(SOURCE RECORDS)

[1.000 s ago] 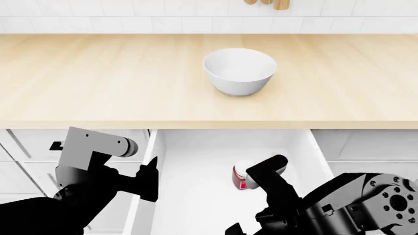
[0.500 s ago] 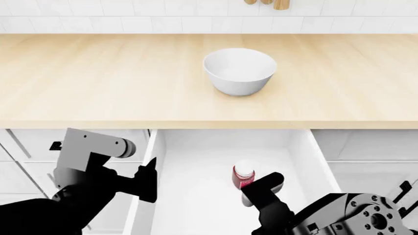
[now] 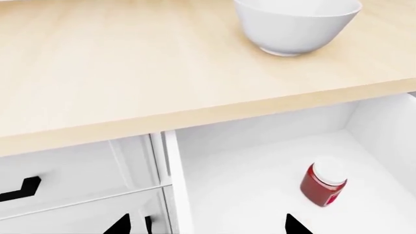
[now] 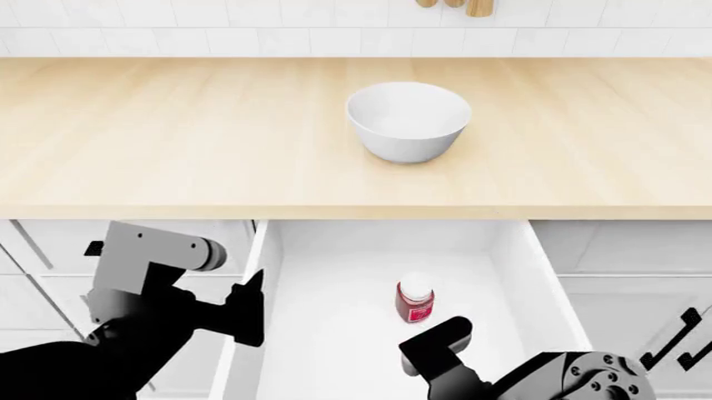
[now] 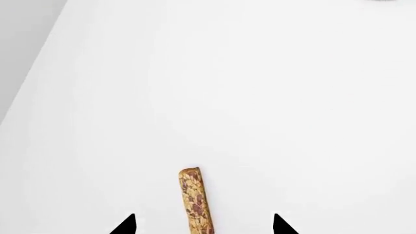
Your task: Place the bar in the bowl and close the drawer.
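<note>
The bar [image 5: 196, 200], tan and grainy, lies flat on the white floor of the open drawer [image 4: 333, 333]. In the right wrist view it sits between the two fingertips of my right gripper [image 5: 204, 225], which is open and not touching it. In the head view my right arm [image 4: 445, 358] hides the bar. The white bowl [image 4: 408, 121] stands upright on the countertop behind the drawer and also shows as the bowl [image 3: 293, 24] in the left wrist view. My left gripper [image 3: 206, 226] is open and holds nothing, hanging over the drawer's left wall [image 3: 174, 185].
A red jar with a white lid [image 4: 415, 302] lies in the drawer's middle, also seen as the jar [image 3: 323, 184]. The wooden countertop [image 4: 167, 133] overhangs the drawer's back. Small drawers [image 3: 71, 170] with a black handle [image 3: 19, 189] are at the left; black cabinet handles [image 4: 684, 333] at the right.
My right arm has drawn back toward the drawer's front and lower in the head view, uncovering the whole red jar. The left arm has barely shifted.
</note>
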### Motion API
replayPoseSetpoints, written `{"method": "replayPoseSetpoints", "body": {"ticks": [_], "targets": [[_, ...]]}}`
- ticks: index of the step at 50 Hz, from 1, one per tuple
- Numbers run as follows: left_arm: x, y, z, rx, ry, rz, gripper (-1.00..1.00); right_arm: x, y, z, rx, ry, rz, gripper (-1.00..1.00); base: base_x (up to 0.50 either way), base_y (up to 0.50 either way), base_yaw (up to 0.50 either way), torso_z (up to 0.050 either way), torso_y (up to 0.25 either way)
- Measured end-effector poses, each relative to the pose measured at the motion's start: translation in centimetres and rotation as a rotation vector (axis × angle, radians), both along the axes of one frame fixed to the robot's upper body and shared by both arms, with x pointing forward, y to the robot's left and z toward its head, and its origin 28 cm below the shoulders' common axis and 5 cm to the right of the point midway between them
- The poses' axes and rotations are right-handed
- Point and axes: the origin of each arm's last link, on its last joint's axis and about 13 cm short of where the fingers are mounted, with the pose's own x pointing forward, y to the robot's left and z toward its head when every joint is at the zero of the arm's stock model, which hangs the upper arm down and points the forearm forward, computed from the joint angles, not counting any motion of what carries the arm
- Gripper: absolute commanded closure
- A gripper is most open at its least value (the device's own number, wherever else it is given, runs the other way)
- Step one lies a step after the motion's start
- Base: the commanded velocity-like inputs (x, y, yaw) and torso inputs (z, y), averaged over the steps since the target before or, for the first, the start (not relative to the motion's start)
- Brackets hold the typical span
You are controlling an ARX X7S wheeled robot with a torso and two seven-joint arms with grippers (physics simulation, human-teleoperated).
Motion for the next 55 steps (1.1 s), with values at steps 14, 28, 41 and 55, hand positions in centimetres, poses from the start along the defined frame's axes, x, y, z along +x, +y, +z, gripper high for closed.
{"method": "replayPoseSetpoints", "body": {"ticks": [14, 28, 41, 55], "targets": [[0.1, 0.2, -0.3, -0.007, 0.002, 0.003, -1.0, 0.0, 0.5, -1.3, -0.03, 0.01, -0.003, -1.0, 0.0, 0.0, 0.0, 0.0, 0.0], [0.1, 0.3, -0.5, -0.012, 0.008, 0.003, -1.0, 0.0, 1.0, -2.6, -0.07, 0.017, 0.013, -1.0, 0.0, 0.0, 0.0, 0.0, 0.0], [0.0, 0.5, -0.6, -0.018, 0.009, 0.006, -1.0, -0.3, 1.6, -3.3, -0.099, 0.022, 0.037, -1.0, 0.0, 0.0, 0.0, 0.0, 0.0], [0.0, 0.7, -0.8, -0.026, 0.011, 0.011, -1.0, -0.5, 2.2, -3.6, -0.108, 0.027, 0.059, -1.0, 0.0, 0.0, 0.0, 0.0, 0.0]]}}
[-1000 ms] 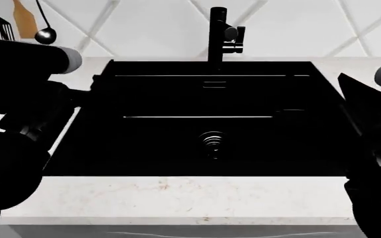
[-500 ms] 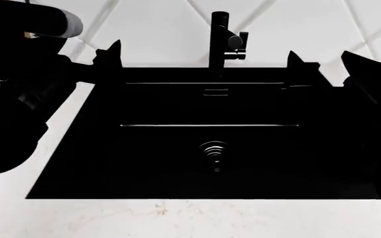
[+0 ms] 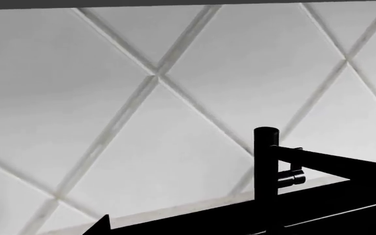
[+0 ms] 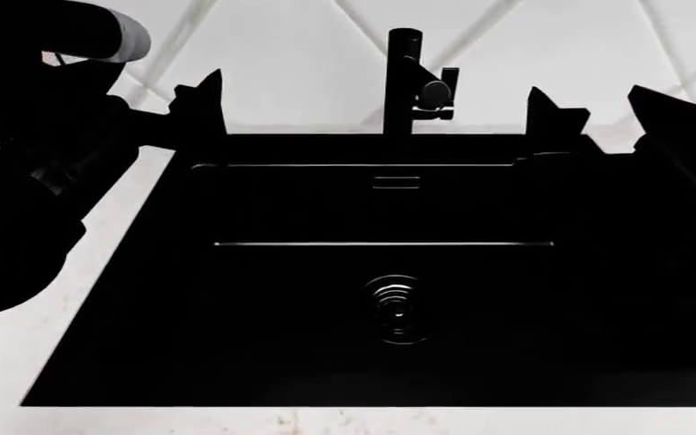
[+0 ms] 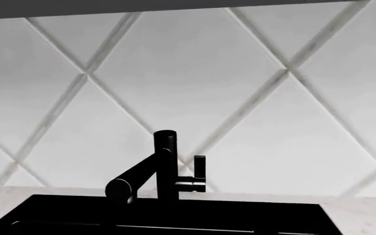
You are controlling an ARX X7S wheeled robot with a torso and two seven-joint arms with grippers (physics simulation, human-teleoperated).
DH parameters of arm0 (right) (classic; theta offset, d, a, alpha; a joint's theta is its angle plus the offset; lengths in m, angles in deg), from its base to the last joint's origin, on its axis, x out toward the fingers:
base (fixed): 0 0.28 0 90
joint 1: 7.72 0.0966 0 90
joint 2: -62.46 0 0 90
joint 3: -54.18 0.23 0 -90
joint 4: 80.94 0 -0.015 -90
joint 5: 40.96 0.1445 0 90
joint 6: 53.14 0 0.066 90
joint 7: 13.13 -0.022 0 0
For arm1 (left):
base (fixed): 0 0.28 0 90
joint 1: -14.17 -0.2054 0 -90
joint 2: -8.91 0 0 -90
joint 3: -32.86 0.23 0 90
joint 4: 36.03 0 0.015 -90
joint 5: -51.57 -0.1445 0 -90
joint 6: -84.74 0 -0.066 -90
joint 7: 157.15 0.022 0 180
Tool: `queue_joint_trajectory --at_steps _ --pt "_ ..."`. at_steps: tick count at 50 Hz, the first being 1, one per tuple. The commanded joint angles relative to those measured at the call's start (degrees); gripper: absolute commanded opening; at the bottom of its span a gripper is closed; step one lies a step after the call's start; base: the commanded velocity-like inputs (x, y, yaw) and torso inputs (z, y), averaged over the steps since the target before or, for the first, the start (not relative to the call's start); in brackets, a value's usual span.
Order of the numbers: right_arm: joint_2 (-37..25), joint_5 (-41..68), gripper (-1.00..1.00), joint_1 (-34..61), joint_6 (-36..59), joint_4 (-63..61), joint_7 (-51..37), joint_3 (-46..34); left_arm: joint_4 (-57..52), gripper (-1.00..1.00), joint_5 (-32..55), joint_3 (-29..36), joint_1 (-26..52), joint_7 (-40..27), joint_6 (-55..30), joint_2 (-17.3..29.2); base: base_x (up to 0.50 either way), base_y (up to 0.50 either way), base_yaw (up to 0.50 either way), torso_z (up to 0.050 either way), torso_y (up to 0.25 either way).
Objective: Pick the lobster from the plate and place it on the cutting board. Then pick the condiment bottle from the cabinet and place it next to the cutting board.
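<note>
Head view, downward over a black sink (image 4: 275, 204). Lobster, plate, cutting board and condiment bottle absent from all three views; whereabouts not determinable from this position.

Outward from the drain (image 4: 397, 308) at basin centre:
- black faucet (image 4: 404, 82) at 12 o'clock on the rear rim, also seen in both wrist views against the diamond-tiled wall (image 4: 287, 54);
- left tool (image 4: 197, 104) at 10 o'clock, seen only as a dark pointed silhouette above the rear corner of the basin;
- right tool (image 4: 554, 113) at 2 o'clock, likewise a silhouette;
- pale speckled desk (image 4: 348, 422) at 6 o'clock and along the 9 o'clock side of the basin.

Separation of the fingers of either tool: cannot tell, black against black. Nothing seen held.

Judged risks from here:
- searching blind, since neither wrist camera faces anything but wall and faucet;
- striking the faucet or rear rim with either tool, both raised close beside it, if swung sideways without first being lifted clear;
- misjudging clearance, with arms, sink and faucet all rendered in the same black.

Brands, labels, writing: none legible in any view.
</note>
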Motion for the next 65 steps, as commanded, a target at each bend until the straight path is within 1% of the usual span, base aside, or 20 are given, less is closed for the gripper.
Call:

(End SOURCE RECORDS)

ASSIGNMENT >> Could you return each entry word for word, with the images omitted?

SOLUTION >>
[1.000 s ago] 
[0.500 s ago] 
[now] 
[now] 
[now] 
Your task: Place the bar in the bowl and close the drawer.
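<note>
The bar [image 5: 196, 200], tan and grainy, lies flat on the white floor of the open drawer [image 4: 333, 333]. In the right wrist view it sits between the two fingertips of my right gripper [image 5: 204, 225], which is open and not touching it. In the head view my right arm [image 4: 445, 358] hides the bar. The white bowl [image 4: 408, 121] stands upright on the countertop behind the drawer and also shows as the bowl [image 3: 293, 24] in the left wrist view. My left gripper [image 3: 206, 226] is open and holds nothing, hanging over the drawer's left wall [image 3: 174, 185].
A red jar with a white lid [image 4: 415, 302] lies in the drawer's middle, also seen as the jar [image 3: 323, 184]. The wooden countertop [image 4: 167, 133] overhangs the drawer's back. Small drawers [image 3: 71, 170] with a black handle [image 3: 19, 189] are at the left; black cabinet handles [image 4: 684, 333] at the right.
My right arm has drawn back toward the drawer's front and lower in the head view, uncovering the whole red jar. The left arm has barely shifted.
</note>
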### Motion API
replayPoseSetpoints, written `{"method": "replayPoseSetpoints", "body": {"ticks": [_], "targets": [[_, ...]]}}`
- ticks: index of the step at 50 Hz, from 1, one per tuple
- Numbers run as follows: left_arm: x, y, z, rx, ry, rz, gripper (-1.00..1.00); right_arm: x, y, z, rx, ry, rz, gripper (-1.00..1.00); base: base_x (up to 0.50 either way), base_y (up to 0.50 either way), base_yaw (up to 0.50 either way), torso_z (up to 0.050 either way), torso_y (up to 0.25 either way)
- Measured end-effector poses, each relative to the pose measured at the motion's start: translation in centimetres and rotation as a rotation vector (axis × angle, radians), both along the axes of one frame fixed to the robot's upper body and shared by both arms, with x pointing forward, y to the robot's left and z toward its head, and its origin 28 cm below the shoulders' common axis and 5 cm to the right of the point midway between them
- The poses' axes and rotations are right-handed
- Point and axes: the origin of each arm's last link, on its last joint's axis and about 13 cm short of where the fingers are mounted, with the pose's own x pointing forward, y to the robot's left and z toward its head when every joint is at the zero of the arm's stock model, which hangs the upper arm down and points the forearm forward, computed from the joint angles, not counting any motion of what carries the arm
- Gripper: absolute commanded closure
- A gripper is most open at its least value (the device's own number, wherever else it is given, runs the other way)
- Step one lies a step after the motion's start
- Base: the commanded velocity-like inputs (x, y, yaw) and torso inputs (z, y), averaged over the steps since the target before or, for the first, the start (not relative to the motion's start)
- Brackets hold the typical span
You are controlling an ARX X7S wheeled robot with a torso and two seven-joint arms with grippers (physics simulation, human-teleoperated).
Motion for the next 55 steps (1.1 s), with values at steps 14, 28, 41 and 55, hand positions in centimetres, poses from the start along the defined frame's axes, x, y, z along +x, +y, +z, gripper high for closed.
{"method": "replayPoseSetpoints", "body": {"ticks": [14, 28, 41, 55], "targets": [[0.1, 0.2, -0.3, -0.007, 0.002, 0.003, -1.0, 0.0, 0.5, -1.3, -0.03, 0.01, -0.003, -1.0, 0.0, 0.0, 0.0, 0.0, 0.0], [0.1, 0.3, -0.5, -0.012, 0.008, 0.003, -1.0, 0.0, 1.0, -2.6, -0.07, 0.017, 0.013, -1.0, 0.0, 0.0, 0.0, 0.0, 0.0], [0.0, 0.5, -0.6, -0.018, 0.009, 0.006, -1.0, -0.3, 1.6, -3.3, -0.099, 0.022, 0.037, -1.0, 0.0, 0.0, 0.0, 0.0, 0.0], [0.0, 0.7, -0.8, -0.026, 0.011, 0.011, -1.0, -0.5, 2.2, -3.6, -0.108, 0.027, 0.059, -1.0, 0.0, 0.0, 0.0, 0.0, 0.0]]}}
[-1000 ms] 
[-500 ms] 
[+0 ms] 
[+0 ms] 
[+0 ms] 
You are controlling an ARX X7S wheeled robot with a torso and two seven-joint arms with grippers (physics simulation, human-teleoperated).
DH parameters of arm0 (right) (classic; theta offset, d, a, alpha; a joint's theta is its angle plus the offset; lengths in m, angles in deg), from its base to the last joint's origin, on its axis, x out toward the fingers:
base (fixed): 0 0.28 0 90
joint 1: 7.72 0.0966 0 90
joint 2: -62.46 0 0 90
joint 3: -54.18 0.23 0 -90
joint 4: 80.94 0 -0.015 -90
joint 5: 40.96 0.1445 0 90
joint 6: 53.14 0 0.066 90
joint 7: 13.13 -0.022 0 0
For arm1 (left):
base (fixed): 0 0.28 0 90
joint 1: -14.17 -0.2054 0 -90
joint 2: -8.91 0 0 -90
joint 3: -32.86 0.23 0 90
joint 4: 36.03 0 0.015 -90
joint 5: -51.57 -0.1445 0 -90
joint 6: -84.74 0 -0.066 -90
joint 7: 157.15 0.022 0 180
Tool: `queue_joint_trajectory --at_steps _ --pt "_ ..."`. at_steps: tick count at 50 Hz, the first being 1, one per tuple. The commanded joint angles relative to those measured at the call's start (degrees); gripper: absolute commanded opening; at the bottom of its span a gripper is closed; step one lies a step after the call's start; base: the commanded velocity-like inputs (x, y, yaw) and torso inputs (z, y), averaged over the steps since the target before or, for the first, the start (not relative to the call's start); in brackets, a value's usual span.
Order of the numbers: right_arm: joint_2 (-37..25), joint_5 (-41..68), gripper (-1.00..1.00), joint_1 (-34..61), joint_6 (-36..59), joint_4 (-63..61), joint_7 (-51..37), joint_3 (-46..34); left_arm: joint_4 (-57..52), gripper (-1.00..1.00), joint_5 (-32..55), joint_3 (-29..36), joint_1 (-26..52), joint_7 (-40..27), joint_6 (-55..30), joint_2 (-17.3..29.2); base: base_x (up to 0.50 either way), base_y (up to 0.50 either way), base_yaw (up to 0.50 either way), torso_z (up to 0.050 either way), torso_y (up to 0.25 either way).
Objective: Pick the lobster from the plate and place it on the cutting board. Then pick the condiment bottle from the cabinet and place it next to the cutting board.
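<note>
Head view, downward over a black sink (image 4: 275, 204). Lobster, plate, cutting board and condiment bottle absent from all three views; whereabouts not determinable from this position.

Outward from the drain (image 4: 397, 308) at basin centre:
- black faucet (image 4: 404, 82) at 12 o'clock on the rear rim, also seen in both wrist views against the diamond-tiled wall (image 4: 287, 54);
- left tool (image 4: 197, 104) at 10 o'clock, seen only as a dark pointed silhouette above the rear corner of the basin;
- right tool (image 4: 554, 113) at 2 o'clock, likewise a silhouette;
- pale speckled desk (image 4: 348, 422) at 6 o'clock and along the 9 o'clock side of the basin.

Separation of the fingers of either tool: cannot tell, black against black. Nothing seen held.

Judged risks from here:
- searching blind, since neither wrist camera faces anything but wall and faucet;
- striking the faucet or rear rim with either tool, both raised close beside it, if swung sideways without first being lifted clear;
- misjudging clearance, with arms, sink and faucet all rendered in the same black.

Brands, labels, writing: none legible in any view.
</note>
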Motion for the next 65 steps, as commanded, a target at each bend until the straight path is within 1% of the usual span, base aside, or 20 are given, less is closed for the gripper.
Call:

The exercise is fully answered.